Because the initialization idea works only with C++ code, MemDumperValidator uses a special static class, named AutoMatic, that simply calls the _CrtSetDbgFlag function. I need to go to all this trouble because it's the only way to set the DCRT flags before any other library's initialization. Additionally, as you'll see in a moment, to get around some limitations in the DCRT library memory leak checking, I need to do some special processing on the class destruction. Even though the MemDumperValidator has only a C interface, I can take advantage of C++ to get the extension up and running so that it's ready when you call it.

Where Have All the Leak Reports Gone?

I survived my bout of anxiety over initialization issues and finally got the MemDumperValidator extension running. I was happy with how it all worked—except that when the program terminated I never saw the nicely formatted output from my dumping functions if I had memory leaks. The memory dumps were just the old standard DCRT library dumps. I tracked down the "missing" leak reports and was surprised to see that the DCRT library termination functions call _CrtSetDumpClient with a parameter of NULL, thus clearing out my dump hook before calling _CrtDumpMemoryLeaks. I was distressed by this behavior until it dawned on me that I just had to do the final memory leak checking myself. Fortunately, I had the perfect place to do it.

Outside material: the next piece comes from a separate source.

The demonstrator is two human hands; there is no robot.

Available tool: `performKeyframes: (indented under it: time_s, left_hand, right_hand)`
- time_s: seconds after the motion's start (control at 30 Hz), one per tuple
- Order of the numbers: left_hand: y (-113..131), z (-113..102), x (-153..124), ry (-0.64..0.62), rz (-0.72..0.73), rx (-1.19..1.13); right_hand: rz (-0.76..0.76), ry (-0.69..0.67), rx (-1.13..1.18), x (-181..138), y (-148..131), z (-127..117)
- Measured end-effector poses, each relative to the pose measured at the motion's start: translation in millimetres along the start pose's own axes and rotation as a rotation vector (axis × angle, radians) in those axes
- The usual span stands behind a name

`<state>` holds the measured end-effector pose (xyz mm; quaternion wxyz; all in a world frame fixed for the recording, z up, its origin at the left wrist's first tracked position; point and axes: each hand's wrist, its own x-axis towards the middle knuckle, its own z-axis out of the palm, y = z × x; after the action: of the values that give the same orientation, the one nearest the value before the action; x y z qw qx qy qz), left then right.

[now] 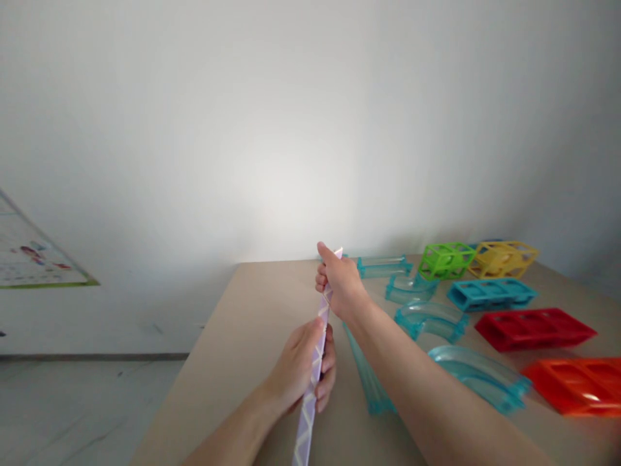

Because I was already using the #pragma init_seg(compiler) directive to get the AutoMatic class initialized before your code and to call the destructor after your code, I just needed to do the leak checking there and then turn off the _CRTDBG_LEAK_CHECK_DF flag so that the DCRT library didn't do its own reporting. The only caveat with using this approach is that you need to make sure that the CRT library of your choice comes before BUGSLAYERUTIL.LIB if you link with the /NODEFAULTLIB switch. When you link against BUGSLAYERUTIL.LIB, the CRT libraries can't depend on their #pragma init_seg(compiler) directive to ensure that their data gets initialized first and destroyed last, so you need to enforce the correct ordering yourself.

If you think about it, having the DCRT library clear out any dump hooks installed makes sense. If your dump hook were using any CRT library functions, such as printf, it could crash the termination of your program because the library is in the middle of shutting down when _CrtDumpMemoryLeaks is called. If you follow the rules and always link with the DCRT library before any other libraries, you'll be fine because the MemDumperValidator functions are shut down before the DCRT library shuts down. To avoid problems, use the _RPTn and _RPTFn macros only in your dumper functions anyway, because _CrtDumpMemoryLeaks uses only these macros.